# Your task
Copy out the lines below that hold the word "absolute".

# Input data
▬▬▬▬▬▬▬▬▬▬

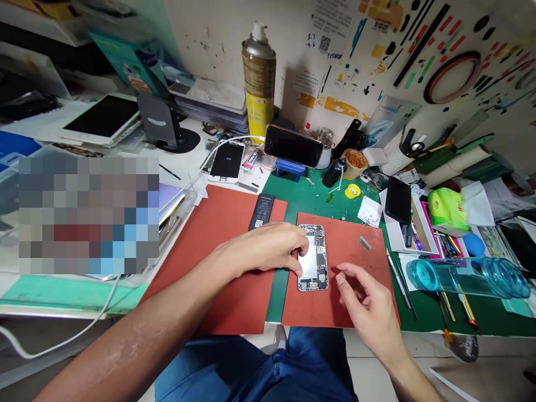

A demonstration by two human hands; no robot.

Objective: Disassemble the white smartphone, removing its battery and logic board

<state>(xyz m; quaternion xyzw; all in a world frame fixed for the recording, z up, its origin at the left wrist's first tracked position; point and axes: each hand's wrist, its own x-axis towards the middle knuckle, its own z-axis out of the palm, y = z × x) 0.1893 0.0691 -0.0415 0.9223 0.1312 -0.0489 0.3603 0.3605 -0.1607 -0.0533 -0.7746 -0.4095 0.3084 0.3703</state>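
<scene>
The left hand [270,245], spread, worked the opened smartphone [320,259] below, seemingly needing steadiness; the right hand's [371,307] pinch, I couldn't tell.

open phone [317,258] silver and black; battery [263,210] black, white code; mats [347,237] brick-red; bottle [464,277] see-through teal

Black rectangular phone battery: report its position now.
In the head view, the black rectangular phone battery lies on the left reddish-brown mat, at its far edge towards the right, just beyond the left hand.

one head-worn camera looks forward and down at the nearby opened phone [321,260].
</scene>
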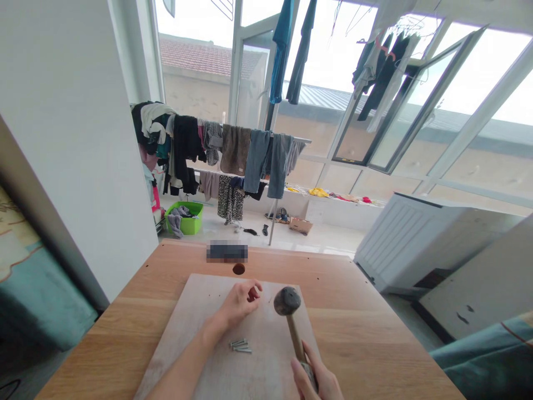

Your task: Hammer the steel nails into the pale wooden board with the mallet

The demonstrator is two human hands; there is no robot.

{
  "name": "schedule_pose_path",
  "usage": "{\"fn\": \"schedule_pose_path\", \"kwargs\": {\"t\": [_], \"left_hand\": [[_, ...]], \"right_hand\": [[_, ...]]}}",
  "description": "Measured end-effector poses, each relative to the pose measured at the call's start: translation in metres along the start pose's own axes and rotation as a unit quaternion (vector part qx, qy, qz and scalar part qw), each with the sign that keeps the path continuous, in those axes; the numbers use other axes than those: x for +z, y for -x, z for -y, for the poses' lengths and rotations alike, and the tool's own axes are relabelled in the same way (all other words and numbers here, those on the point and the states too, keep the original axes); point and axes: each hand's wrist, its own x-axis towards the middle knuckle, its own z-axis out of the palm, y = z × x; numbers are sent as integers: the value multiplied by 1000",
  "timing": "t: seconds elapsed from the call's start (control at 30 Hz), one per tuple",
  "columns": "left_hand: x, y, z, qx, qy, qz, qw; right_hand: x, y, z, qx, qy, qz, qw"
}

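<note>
My left hand (240, 300) rests on a pale wooden board (200, 311), its fingers curled into a pinch near the board's far middle; what they pinch is too small to make out. My right hand (314, 379) is closed round the wooden handle of a hammer (291, 319), whose dark rounded head hangs just right of the left fingers. Several loose nails (240, 345) lie on the board beside my left forearm.
The board lies on a wooden table (358, 328) with a round hole (239, 269) near its far edge. Beyond stand a laden clothes rack (233, 150), a green basket (185, 216) and a white cabinet (416, 239).
</note>
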Motion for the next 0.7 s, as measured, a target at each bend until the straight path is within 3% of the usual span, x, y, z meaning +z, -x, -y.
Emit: {"fn": "schedule_pose_path", "kwargs": {"t": [0.13,0.23,0.5,0.7], "left_hand": [[1,0,0,9,6,-7,1000],[2,1,-2,19,16,-14,1000],[-1,-1,-5,23,19,3,1000],[0,1,-7,-12,-3,19,1000]], "right_hand": [[13,-15,32,-5,-51,54,997],[25,-20,41,2,-53,101,994],[40,-20,20,-10,-53,74,996],[30,-12,3,15,-58,67,996]]}}
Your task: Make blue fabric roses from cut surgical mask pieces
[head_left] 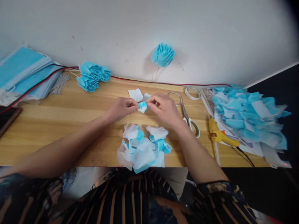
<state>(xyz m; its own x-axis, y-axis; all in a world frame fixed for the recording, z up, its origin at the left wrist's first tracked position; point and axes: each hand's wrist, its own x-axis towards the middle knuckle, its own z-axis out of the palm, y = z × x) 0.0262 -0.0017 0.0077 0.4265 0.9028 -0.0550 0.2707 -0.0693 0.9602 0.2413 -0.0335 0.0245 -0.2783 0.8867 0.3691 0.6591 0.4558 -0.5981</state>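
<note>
My left hand [122, 108] and my right hand [164, 109] meet over the middle of the wooden table [58, 121]. Both pinch one small folded blue-and-white petal piece [142, 106] between thumb and fingertips. Just behind it lie two loose white pieces [136, 94]. Nearer to me, at the table's front edge, sits a heap of folded blue-and-white pieces [143, 148].
Finished blue flowers [92, 75] lie at the back left; another flower [163, 55] leans on the wall. A stack of blue sheets [22, 72] sits far left. On the right are scissors [190, 119], tape rolls [192, 92], a yellow glue gun [219, 135] and a pile of cut blue pieces [249, 116].
</note>
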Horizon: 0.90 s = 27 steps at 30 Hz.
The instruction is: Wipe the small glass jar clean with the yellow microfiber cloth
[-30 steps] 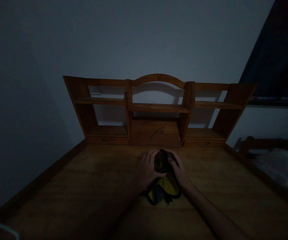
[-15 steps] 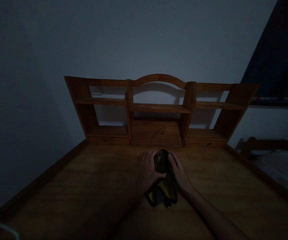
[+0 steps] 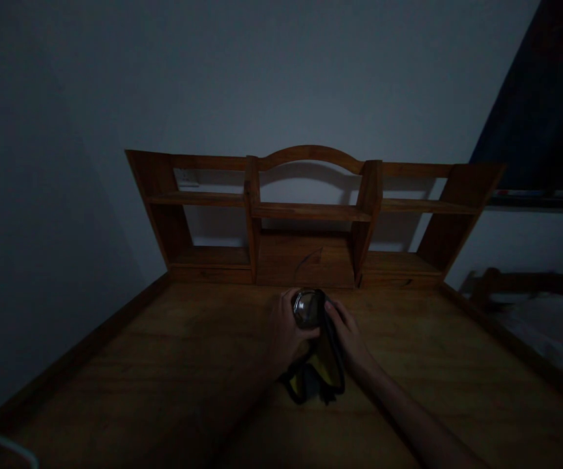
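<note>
In dim light, my left hand [image 3: 285, 329] is wrapped around a small round glassy jar [image 3: 305, 307] just above a wooden desk [image 3: 174, 365]. My right hand [image 3: 348, 335] is closed on a black and yellow cloth [image 3: 318, 374] that hangs from under the jar down to the desk. The two hands are close together, one on each side of the jar. The jar's lower part is hidden by the fingers and the cloth.
A wooden shelf unit [image 3: 311, 212] with bare compartments stands at the desk's back edge against a pale wall. Raised wooden rims run along the desk's left and right sides. A bed with pale bedding [image 3: 545, 319] lies to the right.
The jar has come further out of the cloth and now shows a shiny round face. The cloth has slipped down towards my right hand. Both hands stayed in place.
</note>
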### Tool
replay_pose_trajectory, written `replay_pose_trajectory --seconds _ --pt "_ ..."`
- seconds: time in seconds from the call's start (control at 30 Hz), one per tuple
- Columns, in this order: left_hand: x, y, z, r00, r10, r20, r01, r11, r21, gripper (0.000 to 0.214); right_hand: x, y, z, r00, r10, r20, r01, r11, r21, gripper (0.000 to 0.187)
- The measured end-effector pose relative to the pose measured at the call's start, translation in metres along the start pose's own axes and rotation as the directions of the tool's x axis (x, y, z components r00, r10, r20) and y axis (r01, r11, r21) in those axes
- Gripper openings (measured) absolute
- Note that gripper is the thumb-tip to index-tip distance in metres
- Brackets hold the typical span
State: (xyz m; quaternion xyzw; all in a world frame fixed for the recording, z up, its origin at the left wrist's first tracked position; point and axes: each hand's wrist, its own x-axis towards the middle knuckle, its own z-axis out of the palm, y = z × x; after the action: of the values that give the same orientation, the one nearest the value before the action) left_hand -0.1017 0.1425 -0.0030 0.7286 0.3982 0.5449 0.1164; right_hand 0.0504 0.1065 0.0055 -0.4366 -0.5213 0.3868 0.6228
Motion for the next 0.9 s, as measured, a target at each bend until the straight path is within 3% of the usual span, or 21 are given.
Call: replay_pose_trajectory --seconds 0.43,0.63,0.9 --pt "0.0018 -0.0038 0.0002 0.999 0.001 -0.051 -0.003 0.999 -0.045 0.083 0.0038 0.0085 -0.006 0.974 0.217 0.064 -0.226 0.938 0.262 0.034" --pt "0.0016 -0.005 0.0008 0.998 0.017 -0.066 -0.019 0.999 -0.034 0.087 0.0037 0.0073 -0.0068 0.965 0.222 0.14 -0.258 0.905 0.34 0.026" --pt "0.0032 -0.0073 0.0039 0.997 -0.01 -0.079 0.0 0.992 -0.123 0.082 0.0013 0.0025 -0.008 0.958 0.247 0.146 -0.282 0.904 0.321 0.023"
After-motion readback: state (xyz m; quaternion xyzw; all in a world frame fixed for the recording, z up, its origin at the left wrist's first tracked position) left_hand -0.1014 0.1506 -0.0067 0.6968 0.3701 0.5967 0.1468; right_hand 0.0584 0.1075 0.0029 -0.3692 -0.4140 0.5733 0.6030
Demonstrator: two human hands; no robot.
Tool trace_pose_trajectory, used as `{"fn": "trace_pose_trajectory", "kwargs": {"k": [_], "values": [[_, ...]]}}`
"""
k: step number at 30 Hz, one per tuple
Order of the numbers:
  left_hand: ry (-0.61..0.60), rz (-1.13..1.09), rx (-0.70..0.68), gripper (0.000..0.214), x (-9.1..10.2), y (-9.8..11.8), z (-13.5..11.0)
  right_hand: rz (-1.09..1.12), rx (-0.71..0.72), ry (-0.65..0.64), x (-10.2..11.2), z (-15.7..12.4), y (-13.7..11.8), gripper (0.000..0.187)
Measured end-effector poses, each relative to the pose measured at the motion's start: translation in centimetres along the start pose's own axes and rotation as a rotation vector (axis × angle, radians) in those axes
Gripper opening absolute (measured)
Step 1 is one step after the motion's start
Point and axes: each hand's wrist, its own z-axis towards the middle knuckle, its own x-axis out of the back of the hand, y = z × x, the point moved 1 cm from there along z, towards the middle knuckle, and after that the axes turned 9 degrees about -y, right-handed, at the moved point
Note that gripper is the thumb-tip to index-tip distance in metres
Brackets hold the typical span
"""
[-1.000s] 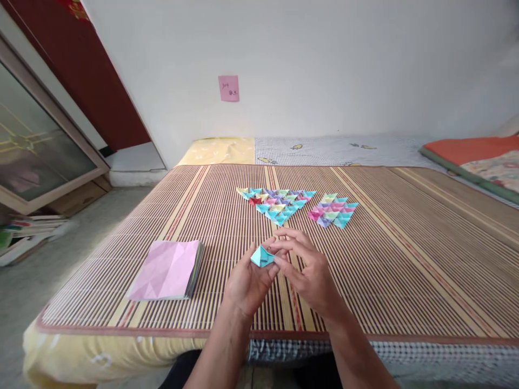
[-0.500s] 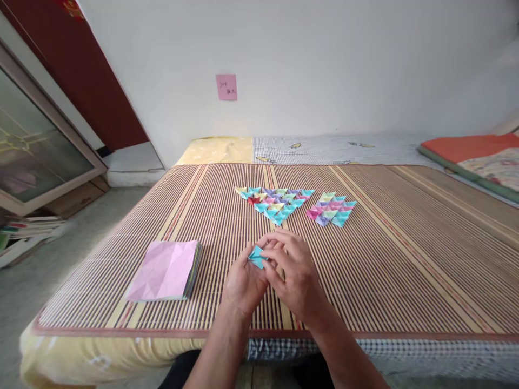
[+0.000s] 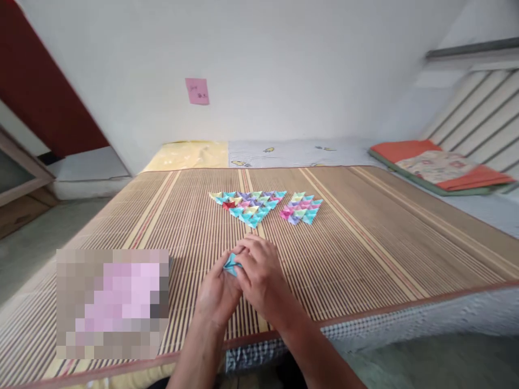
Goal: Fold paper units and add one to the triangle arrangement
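A small folded piece of light-blue paper [image 3: 231, 263] sits between my two hands, above the near middle of the mat. My left hand [image 3: 214, 294] cradles it, the thumb at its left edge. From the right, my right hand [image 3: 259, 273] closes over it with bent fingers, the fingertips pressing on the paper and partly hiding it. Beyond my hands lies a larger cluster of multicoloured folded-paper pieces [image 3: 253, 206] in a roughly triangular layout. To its right stands a smaller cluster of similar pieces [image 3: 302, 207].
A pixelated pink patch [image 3: 130, 292] covers the paper stack at the left. The striped mat [image 3: 348, 254] lies over the bed. Folded orange-and-floral bedding [image 3: 438, 165] rests at the far right, near a slatted frame [image 3: 486, 113]. A pink note [image 3: 197, 91] is on the wall.
The view has turned right, so everything appears shifted left. My right fingers have closed in further over the blue paper, which stays in my hands. Both clusters look unchanged.
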Motion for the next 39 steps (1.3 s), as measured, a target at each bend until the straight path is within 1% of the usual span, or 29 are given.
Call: {"fn": "trace_pose_trajectory", "kwargs": {"k": [3, 6, 9, 11, 14, 15, 17, 19, 20, 23, 26, 28, 31, 35, 37, 39], "values": [[0.010, 0.041, -0.013, 0.046, 0.3, 0.2, 0.3, -0.071, -0.036, -0.003, 0.1, 0.1, -0.1, 0.016], [-0.006, 0.078, -0.008, 0.045, 0.7, 0.2, 0.6, -0.121, -0.059, -0.031, -0.1, 0.2, -0.1, 0.013], [-0.008, 0.083, -0.023, 0.044, 0.9, 0.1, 0.7, -0.095, -0.067, -0.040, -0.5, 0.2, 0.0, 0.016], [-0.003, 0.078, -0.035, 0.043, 1.0, 0.1, 0.7, -0.059, -0.064, -0.012, -0.6, 0.2, 0.1, 0.017], [0.016, 0.112, -0.050, 0.042, 1.3, -0.1, 1.1, -0.002, -0.067, 0.014, 0.0, 0.2, 1.2, 0.017], [0.045, 0.135, -0.057, 0.043, 1.6, -0.1, 1.3, 0.012, -0.080, 0.011, 0.5, 0.2, 2.0, 0.018], [0.141, 0.181, -0.067, 0.047, 2.3, -0.2, 1.7, 0.013, -0.137, 0.021, 1.8, -0.1, 4.5, 0.021], [0.243, 0.207, -0.070, 0.049, 3.0, -0.2, 2.1, -0.047, -0.285, 0.019, 3.3, -0.6, 8.1, 0.022], [0.280, 0.214, -0.072, 0.048, 3.3, -0.2, 2.3, -0.073, -0.336, 0.024, 4.1, -0.9, 10.2, 0.021], [0.327, 0.232, -0.081, 0.046, 3.7, -0.4, 2.5, -0.144, -0.456, 0.036, 5.8, -1.9, 16.4, 0.021], [0.325, 0.261, -0.079, 0.042, 3.7, -0.7, 2.7, -0.199, -0.537, 0.008, 6.3, -2.5, 20.9, 0.024], [0.324, 0.272, -0.081, 0.041, 3.7, -0.9, 2.7, -0.230, -0.567, -0.014, 6.2, -2.6, 22.7, 0.022], [0.321, 0.276, -0.091, 0.040, 3.7, -1.0, 2.8, -0.270, -0.592, -0.044, 5.7, -2.6, 24.3, 0.019], [0.311, 0.302, -0.098, 0.039, 3.8, -0.9, 2.8, -0.302, -0.623, -0.102, 4.8, -2.7, 25.7, 0.003], [0.310, 0.312, -0.102, 0.039, 3.9, -0.9, 2.8, -0.312, -0.639, -0.127, 4.4, -2.8, 26.2, 0.012], [0.313, 0.308, -0.102, 0.040, 4.0, -0.9, 2.8, -0.324, -0.654, -0.137, 4.1, -2.9, 26.5, 0.016]]}}
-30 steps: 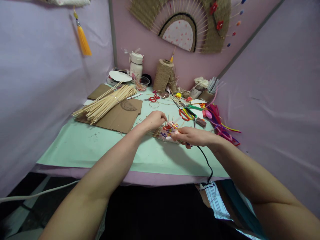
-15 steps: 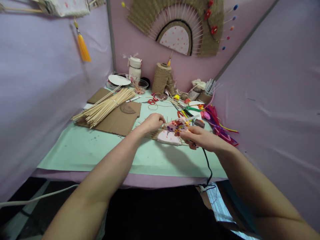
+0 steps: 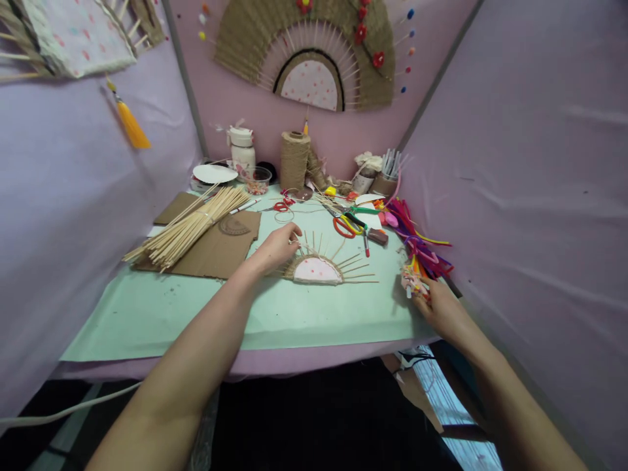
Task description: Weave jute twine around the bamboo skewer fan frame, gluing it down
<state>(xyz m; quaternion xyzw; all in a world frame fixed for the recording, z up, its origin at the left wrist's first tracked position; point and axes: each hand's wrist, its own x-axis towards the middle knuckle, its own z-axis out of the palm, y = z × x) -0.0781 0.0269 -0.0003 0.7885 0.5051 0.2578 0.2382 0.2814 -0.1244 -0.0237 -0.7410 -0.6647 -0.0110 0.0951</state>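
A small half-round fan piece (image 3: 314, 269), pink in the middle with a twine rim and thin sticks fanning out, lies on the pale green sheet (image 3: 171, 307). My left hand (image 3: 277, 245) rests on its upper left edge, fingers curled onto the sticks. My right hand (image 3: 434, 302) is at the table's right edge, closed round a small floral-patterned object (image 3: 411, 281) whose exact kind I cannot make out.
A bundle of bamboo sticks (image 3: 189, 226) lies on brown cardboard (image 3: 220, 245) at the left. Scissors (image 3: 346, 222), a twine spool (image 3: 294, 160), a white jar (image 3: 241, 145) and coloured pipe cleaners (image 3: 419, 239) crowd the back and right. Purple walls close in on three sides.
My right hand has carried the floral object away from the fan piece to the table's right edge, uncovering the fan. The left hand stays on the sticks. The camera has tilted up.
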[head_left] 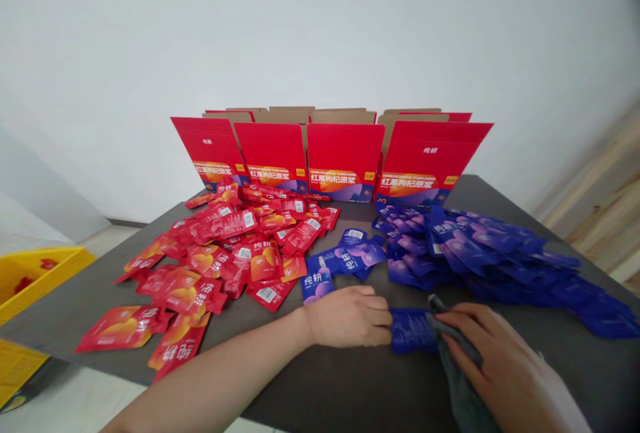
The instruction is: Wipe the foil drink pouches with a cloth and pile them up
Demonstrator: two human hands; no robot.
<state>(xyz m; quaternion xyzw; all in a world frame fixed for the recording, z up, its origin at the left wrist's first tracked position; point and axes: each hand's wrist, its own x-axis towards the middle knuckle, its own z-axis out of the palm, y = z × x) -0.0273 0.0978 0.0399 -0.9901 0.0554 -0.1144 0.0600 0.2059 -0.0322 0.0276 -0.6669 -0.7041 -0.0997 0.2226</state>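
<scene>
A blue pouch lies on the dark table between my hands. My left hand is closed on its left end, fingers curled over the edge. In my right hand is a grey-green cloth, which covers the right end of the same pouch. Just beyond my left hand, several blue pouches lie loosely together. A large overlapping pile of blue pouches spreads out beyond my right hand. To the left of my left hand is a heap of red pouches.
Open red cartons stand in a row along the back of the table, brown inside, near a white wall. A yellow crate with red items in it is at the left, below the table edge. Wooden boards lean at the right.
</scene>
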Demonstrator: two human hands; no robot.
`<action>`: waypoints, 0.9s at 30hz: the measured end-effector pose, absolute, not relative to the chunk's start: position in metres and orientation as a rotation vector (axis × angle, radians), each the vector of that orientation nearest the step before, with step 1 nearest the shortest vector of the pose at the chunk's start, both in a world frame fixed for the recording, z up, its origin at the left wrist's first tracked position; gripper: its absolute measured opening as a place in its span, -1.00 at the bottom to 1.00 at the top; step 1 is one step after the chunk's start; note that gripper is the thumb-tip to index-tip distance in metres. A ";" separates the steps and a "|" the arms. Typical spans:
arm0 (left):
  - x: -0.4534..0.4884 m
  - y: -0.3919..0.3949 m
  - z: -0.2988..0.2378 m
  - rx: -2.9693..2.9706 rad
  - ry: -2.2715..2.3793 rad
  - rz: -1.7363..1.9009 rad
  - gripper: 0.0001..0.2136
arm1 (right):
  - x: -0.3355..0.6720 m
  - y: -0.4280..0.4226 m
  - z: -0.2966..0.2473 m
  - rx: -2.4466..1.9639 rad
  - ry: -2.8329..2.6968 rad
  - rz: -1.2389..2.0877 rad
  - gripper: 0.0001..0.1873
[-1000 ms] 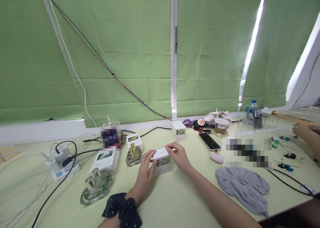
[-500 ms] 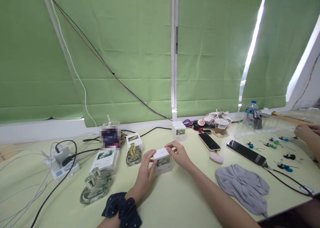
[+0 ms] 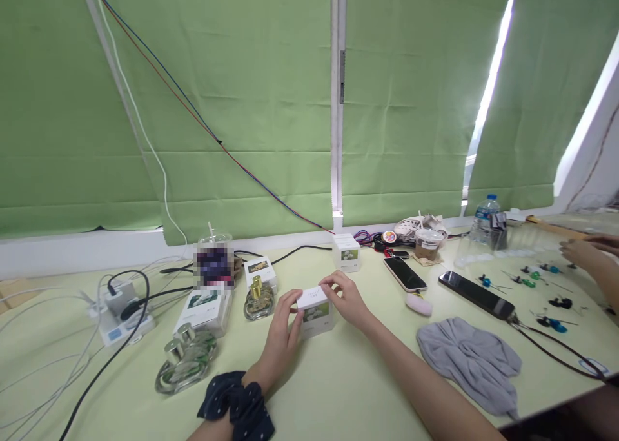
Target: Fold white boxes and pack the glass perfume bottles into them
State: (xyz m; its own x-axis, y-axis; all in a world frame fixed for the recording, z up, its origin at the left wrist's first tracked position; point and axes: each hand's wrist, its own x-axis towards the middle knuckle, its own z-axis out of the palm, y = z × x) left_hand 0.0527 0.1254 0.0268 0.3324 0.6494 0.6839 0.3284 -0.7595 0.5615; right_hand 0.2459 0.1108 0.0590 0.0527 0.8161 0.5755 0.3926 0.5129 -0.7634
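A small white carton point(image 3: 318, 326) with a green-and-white picture stands upright on the table in front of me. My left hand point(image 3: 282, 330) wraps its fingers and thumb around the carton's left side. At the top right edge, the fingertips of my right hand point(image 3: 346, 301) are bent together against the lid. Left of them stand perfume bottles with gold caps point(image 3: 257, 298), and nearer to me, perfume bottles with silver caps point(image 3: 188, 358). Behind the bottles lie a white box with a yellowish picture point(image 3: 261, 272) and a white box with a green picture point(image 3: 204, 309).
Another white carton point(image 3: 345, 255) stands farther back. On the right are phones point(image 3: 406, 274), a grey cloth point(image 3: 467, 360), a drink cup point(image 3: 428, 244) and small coloured parts with wires point(image 3: 556, 325). A power strip point(image 3: 123, 322) with cables lies left. Another person's hand point(image 3: 587, 255) is at far right.
My hands and the carton stay almost exactly where they were. At the far right, the other person's hands have shifted slightly left.
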 end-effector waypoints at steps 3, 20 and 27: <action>0.052 0.126 0.026 2.280 0.853 1.401 -0.72 | 0.247 0.111 0.058 -1.047 -1.578 0.446 -0.83; 0.053 0.126 0.028 2.278 0.841 1.357 -0.73 | 0.243 0.113 0.058 -1.087 -1.477 0.523 -0.81; 0.053 0.124 0.028 2.307 0.811 1.368 -0.73 | 0.239 0.110 0.059 -1.050 -1.489 0.462 -0.84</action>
State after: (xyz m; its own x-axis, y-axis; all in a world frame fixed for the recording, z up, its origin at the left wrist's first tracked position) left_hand 0.0528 0.1242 0.0276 0.3739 0.6254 0.6848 0.3001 -0.7803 0.5487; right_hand 0.2391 0.1096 0.0591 0.1026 0.8115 0.5753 0.3431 0.5140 -0.7862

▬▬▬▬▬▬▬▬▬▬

# Result of this task
- Gripper openings (measured) absolute
Gripper opening absolute (measured)
`<action>`: waypoints, 0.9s at 30hz: the measured end-effector pose, absolute, not relative to the chunk's start: position in metres and orientation as a rotation vector (axis × angle, radians), each the vector of that orientation nearest the step before, with step 1 nearest the shortest vector of the pose at the chunk's start, both in a world frame fixed for the recording, z up, its origin at the left wrist's first tracked position; gripper: its absolute measured opening as a place in its span, -1.00 at the bottom to 1.00 at the top; step 1 is one step after the chunk's start; note that gripper is the thumb-tip to index-tip distance in metres. A ";" separates the steps and a "|" the arms. Typical spans:

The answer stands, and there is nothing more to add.